More thoughts on July reading:
Book 78: A Visit From the Goon Squad by Jennifer Egan
Technically, Jennifer Egan's A Visit From the Goon Squad -- winner of the 2011 Pulitzer Prize -- is a great book. Technically.
Egan shows stunning facility in her ability to weave these vignettes, snapshots of characters' lives, into a coherent whole. The beginning and ending offer a perfect example of her expertise.
In the opening scene, we are introduced to two characters who reappear throughout the book. The emphasis in the opening pages is on one character, but by the final pages the emphasis is on the other. The manner in which Egan flips the emphasis over the course of the book from one character to another is neatly done, and an admirable piece of writing.
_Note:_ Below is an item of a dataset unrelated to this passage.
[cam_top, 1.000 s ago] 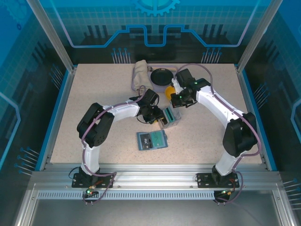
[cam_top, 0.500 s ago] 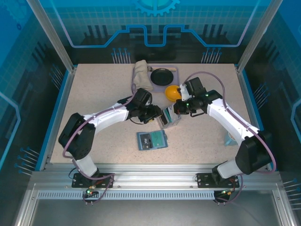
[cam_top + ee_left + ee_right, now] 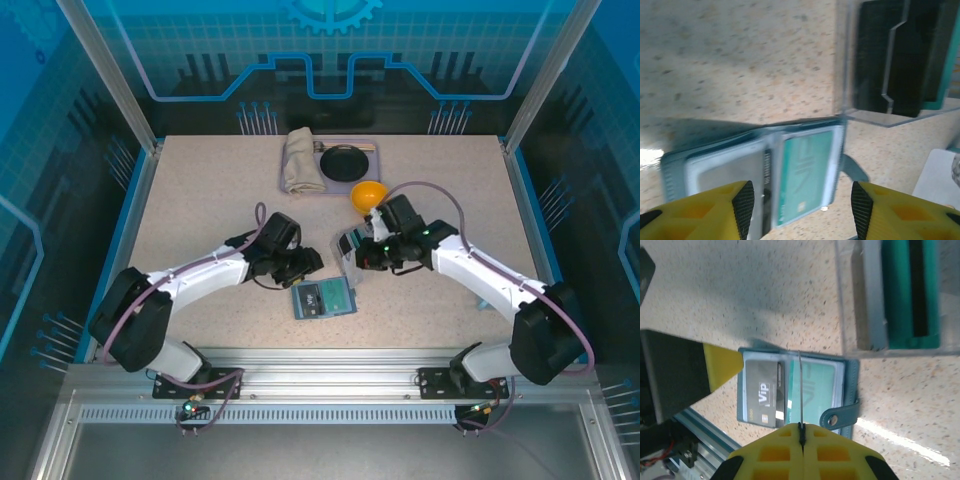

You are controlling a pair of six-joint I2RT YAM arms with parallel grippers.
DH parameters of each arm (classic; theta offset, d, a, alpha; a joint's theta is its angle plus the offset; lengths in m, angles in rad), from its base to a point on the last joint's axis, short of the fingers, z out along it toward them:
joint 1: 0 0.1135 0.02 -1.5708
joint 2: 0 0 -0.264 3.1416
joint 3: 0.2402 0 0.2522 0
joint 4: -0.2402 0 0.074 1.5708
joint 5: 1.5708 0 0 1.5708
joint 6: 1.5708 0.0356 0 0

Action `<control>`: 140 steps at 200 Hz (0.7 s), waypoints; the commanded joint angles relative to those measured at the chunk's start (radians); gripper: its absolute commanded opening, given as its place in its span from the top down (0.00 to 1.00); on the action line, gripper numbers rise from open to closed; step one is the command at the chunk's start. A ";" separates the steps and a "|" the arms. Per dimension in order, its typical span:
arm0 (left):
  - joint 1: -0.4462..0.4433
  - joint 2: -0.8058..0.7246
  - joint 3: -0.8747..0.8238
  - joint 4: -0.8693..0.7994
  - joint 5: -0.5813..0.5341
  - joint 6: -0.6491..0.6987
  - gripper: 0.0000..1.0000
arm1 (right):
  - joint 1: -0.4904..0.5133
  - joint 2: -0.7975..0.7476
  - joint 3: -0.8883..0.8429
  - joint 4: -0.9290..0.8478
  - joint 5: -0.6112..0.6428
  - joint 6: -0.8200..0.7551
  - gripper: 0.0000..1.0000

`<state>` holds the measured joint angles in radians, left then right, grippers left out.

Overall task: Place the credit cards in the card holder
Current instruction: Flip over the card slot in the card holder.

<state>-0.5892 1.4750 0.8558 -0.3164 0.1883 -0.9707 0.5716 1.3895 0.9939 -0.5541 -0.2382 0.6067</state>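
The card holder (image 3: 323, 298) lies open on the table near the front, a slate-blue wallet with a snap tab (image 3: 840, 416). Its pockets show a dark "Vip" credit card (image 3: 762, 390) and a green one (image 3: 822, 385), the green card (image 3: 807, 172) also lying under my left fingers. My right gripper (image 3: 362, 256) (image 3: 801, 427) is shut on a thin credit card (image 3: 800, 385) seen edge-on, held upright above the wallet's middle. My left gripper (image 3: 308, 262) (image 3: 802, 207) hovers open just above the wallet's far edge, with nothing between its fingers.
A clear case (image 3: 900, 295) (image 3: 895, 55) with green and dark stripes stands just beyond the wallet, under the right wrist. A yellow bowl (image 3: 369, 193), a tray (image 3: 368, 143) with a black disc and a folded cloth (image 3: 298, 160) sit at the back.
Both grippers have come away from the clear case toward the wallet. The left gripper has opened wider; the right stays shut on its card.
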 commanded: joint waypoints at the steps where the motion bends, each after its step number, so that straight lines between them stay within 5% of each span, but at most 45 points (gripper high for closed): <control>1: 0.011 -0.062 -0.043 -0.054 -0.050 -0.022 0.42 | 0.059 0.030 -0.023 0.016 0.082 0.021 1.00; 70: 0.014 -0.102 -0.149 -0.073 -0.061 -0.042 0.42 | 0.099 0.081 -0.078 0.031 0.143 0.018 1.00; 140: 0.013 -0.037 -0.175 -0.019 -0.012 -0.039 0.53 | 0.099 0.137 -0.103 0.088 0.099 0.029 1.00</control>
<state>-0.5831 1.4025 0.7010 -0.3523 0.1486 -1.0004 0.6613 1.5002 0.9077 -0.4995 -0.1165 0.6216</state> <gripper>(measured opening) 0.479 0.044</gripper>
Egan also has an ability to introduce a minor character in the course of the narrative and to sum up the arc of his (or her) life in only a few descriptive phrases, phrases that are interjected almost as a casual footnote, but which have a powerful effect.
Yet, I have reservations about this novel as I did with Egan's Look at Me, which was shortlisted for the 2001 National Book Award. Egan tells a great story, but there is a noticeable absence of passion for her characters. It's not that they are flat or wooden -- they're not -- yet it's almost impossible to care for them.
They're less people on a page than devices to advance an intricate story, cleverly told.
Book 79: Lockdown by Walter Dean Myers
Lockdown was shortlisted for the National Book Award in the category of Young People's Literature. It doesn't hold up well against such books as Kathryn Erskine's Mockingbird (which won) or Paolo Bacigalupi's Ship Breaker.
And I can't imagine Lockdown having much appeal to any teen who stumbles upon it. It's transparent in its message, didactic, preachy and unrealistic.